In September 2013, Raven presented senior NESA officials with material taken from Mansoor’s computer, boasting of the successful collection of evidence against him. It contained screenshots of emails in which Mansoor discussed an upcoming demonstration in front of the UAE’s Federal Supreme Court with family members of imprisoned dissidents.

Raven told UAE security forces Mansoor had photographed a prisoner he visited in jail, against prison policy, “and then attempted to destroy the evidence on his computer,” said a Powerpoint presentation reviewed by Reuters.

Citizen Lab published research in 2016 showing that Mansoor and Donaghy were targeted by hackers — with researchers speculating that the UAE government was the most likely culprit.
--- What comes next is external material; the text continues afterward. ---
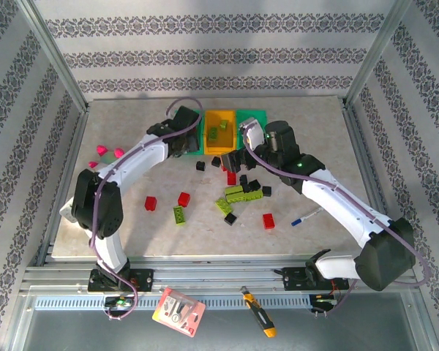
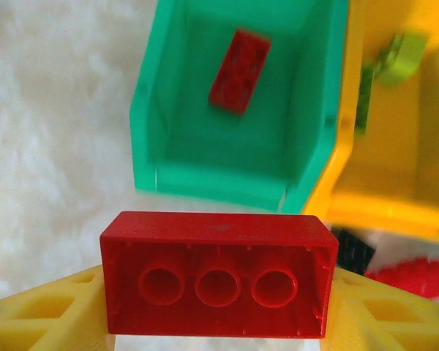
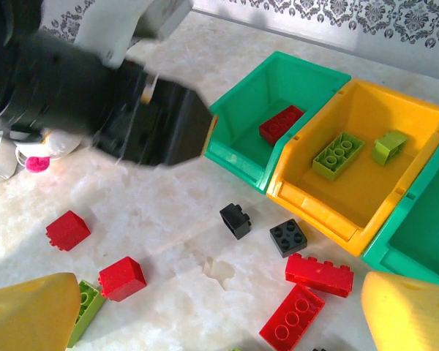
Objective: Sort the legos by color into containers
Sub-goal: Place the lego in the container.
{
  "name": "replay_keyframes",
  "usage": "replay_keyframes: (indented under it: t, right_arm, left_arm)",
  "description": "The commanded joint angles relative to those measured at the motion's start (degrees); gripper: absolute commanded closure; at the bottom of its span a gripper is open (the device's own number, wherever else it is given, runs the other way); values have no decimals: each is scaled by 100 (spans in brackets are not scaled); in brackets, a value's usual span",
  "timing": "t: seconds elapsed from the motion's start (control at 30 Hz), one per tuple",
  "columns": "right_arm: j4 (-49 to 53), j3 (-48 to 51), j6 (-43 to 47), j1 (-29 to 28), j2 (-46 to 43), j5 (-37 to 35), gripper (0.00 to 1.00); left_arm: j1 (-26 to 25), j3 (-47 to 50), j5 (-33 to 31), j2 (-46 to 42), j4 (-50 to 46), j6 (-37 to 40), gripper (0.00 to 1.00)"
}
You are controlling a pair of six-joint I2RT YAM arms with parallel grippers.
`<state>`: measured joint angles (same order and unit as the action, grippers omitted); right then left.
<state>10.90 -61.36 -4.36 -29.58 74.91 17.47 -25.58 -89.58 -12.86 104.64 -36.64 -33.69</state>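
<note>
Shot from above: left gripper (image 1: 179, 146) by the leftmost green bin (image 1: 196, 151), 12 o'clock on the table (image 1: 322, 146). Left wrist — it clamps a red brick (image 2: 218, 274); the bin's other red brick (image 2: 240, 71) at 12, colours match. Right wrist — right gripper (image 3: 219, 314) gapes empty over loose legos (image 3: 121, 278).

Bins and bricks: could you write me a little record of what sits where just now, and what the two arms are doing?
held brick: red, gripped in the left jaws, just short of the left green bin
right jaws: open, nothing between them, above the loose bricks
left green bin: one red brick inside
yellow bin: two lime bricks inside
right green bin: nothing seen inside, partly cut off
table: red, black and lime bricks not yet sorted
</note>
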Motion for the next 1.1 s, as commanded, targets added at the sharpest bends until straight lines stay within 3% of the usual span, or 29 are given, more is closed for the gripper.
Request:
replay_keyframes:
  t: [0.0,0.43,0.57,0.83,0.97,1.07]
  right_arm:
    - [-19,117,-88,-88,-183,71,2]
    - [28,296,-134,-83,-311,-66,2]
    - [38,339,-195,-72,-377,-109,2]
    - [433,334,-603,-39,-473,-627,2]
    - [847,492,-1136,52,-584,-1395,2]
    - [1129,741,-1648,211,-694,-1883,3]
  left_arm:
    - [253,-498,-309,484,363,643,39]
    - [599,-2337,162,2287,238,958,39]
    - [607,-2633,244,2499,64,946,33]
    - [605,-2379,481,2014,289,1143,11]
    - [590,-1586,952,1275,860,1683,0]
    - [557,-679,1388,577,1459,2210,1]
Concrete evidence of who was responsible, details on the use of American operatives, and first-hand accounts from the hacking team are reported here for the first time.

Mansoor was convicted in a secret trial in 2017 of damaging the country’s unity and sentenced to 10 years in jail. He is now held in solitary confinement, his health declining, a person familiar with the matter said.

Mansoor’s wife, Nadia, has lived in social isolation in Abu Dhabi. Neighbours are avoiding her out of fear security forces are watching.

They are correct. By June 2017 Raven had tapped into her mobile device and given her the code name Purple Egret, program documents reviewed by Reuters show.

To do so, Raven utilized a powerful new hacking tool called Karma, which allowed operatives to break into the iPhones of users around the world.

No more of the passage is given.